Android - Compare voice recordings and trigger a function
Page 1 of 1
X_Dror




Posts: 4955
Location: Jerusalem, Israel
PostPosted: Sat, 23rd Apr 2011 16:46    Post subject: Android - Compare voice recordings and trigger a function
Hey,

I got some interesting idea for a cellphone application, and since Android seems like a nice and easy platform for it, I started to code it with Android SDK.

Anyhow, I'm looking for a solution for a main functionality in my application.

My application need to record several voice commands from the user, and then attach each recording to a specific "command" in my application.
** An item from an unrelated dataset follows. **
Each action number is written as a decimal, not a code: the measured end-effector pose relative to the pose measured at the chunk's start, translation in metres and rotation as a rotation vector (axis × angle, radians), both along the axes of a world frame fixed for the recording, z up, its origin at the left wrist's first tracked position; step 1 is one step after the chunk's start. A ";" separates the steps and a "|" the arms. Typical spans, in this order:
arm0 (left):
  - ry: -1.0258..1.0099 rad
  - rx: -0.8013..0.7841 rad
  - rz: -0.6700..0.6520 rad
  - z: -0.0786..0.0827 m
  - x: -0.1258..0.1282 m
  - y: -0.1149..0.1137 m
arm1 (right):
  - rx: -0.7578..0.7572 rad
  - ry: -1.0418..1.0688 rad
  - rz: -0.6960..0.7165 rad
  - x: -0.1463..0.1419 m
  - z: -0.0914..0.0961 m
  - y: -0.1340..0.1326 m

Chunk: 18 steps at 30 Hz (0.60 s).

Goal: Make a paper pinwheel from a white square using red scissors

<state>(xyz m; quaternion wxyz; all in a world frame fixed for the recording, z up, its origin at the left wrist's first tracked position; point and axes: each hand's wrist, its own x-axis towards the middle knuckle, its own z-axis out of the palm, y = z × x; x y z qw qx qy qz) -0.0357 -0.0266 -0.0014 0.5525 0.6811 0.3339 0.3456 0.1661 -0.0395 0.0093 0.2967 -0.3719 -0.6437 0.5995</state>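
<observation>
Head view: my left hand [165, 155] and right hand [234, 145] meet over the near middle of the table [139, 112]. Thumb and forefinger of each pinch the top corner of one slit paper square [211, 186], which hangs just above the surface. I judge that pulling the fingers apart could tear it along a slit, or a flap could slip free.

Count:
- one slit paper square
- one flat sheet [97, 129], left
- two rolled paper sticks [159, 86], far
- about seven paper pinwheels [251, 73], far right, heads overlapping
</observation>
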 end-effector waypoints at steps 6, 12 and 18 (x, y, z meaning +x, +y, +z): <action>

Like: 1.Record a command and save it in the memory
2. Prompt the user to say a command
3. Compare the new command with the recorded one, if Similar, call function X, if not call function Y,
etc..

Basically all I want is to actually imitate the function that many phones have, when you tag a phone contact with a voice recording, and then you can call that contact if you repeat his recorded name with your voice.

All I found so far is a way-over-the-top solution with Google's voice service, which I certainly don't need and don't want.
I don't need a fancy speech-to-text functionality, and I don't want to depend on the Internet. The API needs to be strictly local.

Does a "voice comparison" function exist in Android SDK? If not, can I implement it without too much hassle?

So far no one could help me with this problem... maybe NFOHumpers won't disappoint me Razz

Thanks a lot!
Back to top
garus
VIP Member



Posts: 34200

PostPosted: Sat, 23rd Apr 2011 17:15    Post subject:
snip


Last edited by garus on Tue, 27th Aug 2024 21:50; edited 2 times in total
Back to top
PumpAction
[Schmadmin]



Posts: 26759

PostPosted: Sat, 23rd Apr 2011 17:19    Post subject:
This is quite a complicated feature you're asking for. Actually it sounds complicated to me because I did no audio programming til now but basically I don't think that there is anything already present.

IF you are going to write it yourself (don't know how good you are), try to sample the keyword down and store it in different qualities. It should be easier to compare it this way.

Let's say you have several words and you store all of them at 80%, 55%, 30% and 10% accuracy. Now you'd make a quick comparison on all of them if they have a hit on 10% accuracy. The ones that sound alike should then be checked against the other levels. The last one remaining is probably the keyword that matches.

When doing this for images they have similar techniques. Like taking out the color of the image and reducing the resolution and checking if there are similarities.

And you have to take into account that the user that is recording it's voice might be in a noisy environment while trying to capture his voice so you'd need to blockout all frequencies that usally do not belong to human speech (everything except ~100-~500hz). Or that you have to trim everything before and after the keyword and so on...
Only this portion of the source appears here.